Claim 1: $L_1 = \{ w\#x \hspace{1mm} | \hspace{1mm} w,x \in \{0, 1\}^* \text{ where } M_w \text{ with input } x \text{ visits each of its states at least once} \}$ is semidecidable.
Proof: On input $w\#x$ Simply simulate $M_w$ on $x$ and count the number of visited states. If the counter reaches $|Q|$ then ACCEPT. This shows $L_1$ is semidecidable/RE.

Claim 2: $L_2 = \{ w\#x \hspace{1mm} | \hspace{1mm} w,x \in \{0, 1\}^* \text{ where } M_w \text{ with input } x \text{ does not visit at least one of its states} \}$ is not semidecidable.
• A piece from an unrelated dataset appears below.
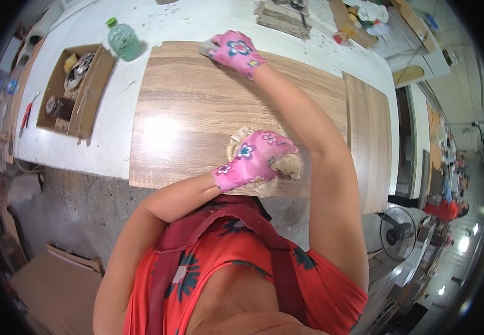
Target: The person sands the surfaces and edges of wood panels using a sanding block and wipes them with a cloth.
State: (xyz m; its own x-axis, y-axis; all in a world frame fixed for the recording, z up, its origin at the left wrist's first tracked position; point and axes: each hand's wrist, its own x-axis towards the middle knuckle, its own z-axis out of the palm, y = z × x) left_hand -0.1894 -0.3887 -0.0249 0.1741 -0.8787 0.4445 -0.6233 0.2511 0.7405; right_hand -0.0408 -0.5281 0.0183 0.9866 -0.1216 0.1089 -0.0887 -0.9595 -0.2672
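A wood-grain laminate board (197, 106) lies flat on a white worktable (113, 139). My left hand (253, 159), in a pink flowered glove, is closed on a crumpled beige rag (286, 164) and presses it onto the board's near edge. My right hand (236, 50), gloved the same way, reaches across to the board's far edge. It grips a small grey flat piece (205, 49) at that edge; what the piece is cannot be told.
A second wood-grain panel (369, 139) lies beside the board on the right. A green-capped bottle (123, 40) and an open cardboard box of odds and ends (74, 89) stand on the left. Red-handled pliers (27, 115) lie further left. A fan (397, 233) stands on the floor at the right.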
Proof: Let $L_2$ be semidecidable. Then since $\overline{L}_1 = L_2$, i.e., $L_1$ and $L_2$ are complement of each other, $L_1$ (and so $L_2$) is decidable. In this case we can reduce the Halting problem to $L_1$ as following. Let $M$ be a Turing machine deciding $L_1$. We construct a Turing machine that decides the Halting problem. On input $w\#x$ we modify $M_w$ so that when $M$ halts, it first traverses all other states and then halts. We could do it by changing the ACCEPT state to a normal state, introducing a new ACCEPT state, and adding the following new transitions $$\delta(q_1, a) = q_2, \dots, \delta(q_n, a) = q_{new-accept}$$ where $a$ is a new alphabet symbol and when the modified $M_w$ is at the state $q_{old-accept}$ it first writes $a$ on the tape and enters the state $q_1$ (without moving the head, i.e, the head always reads $a$). Similarly for the the REJECT state. Thus $M_w(x)$ halts if and only if $M_w$ visits all states, which is decidable by $M$.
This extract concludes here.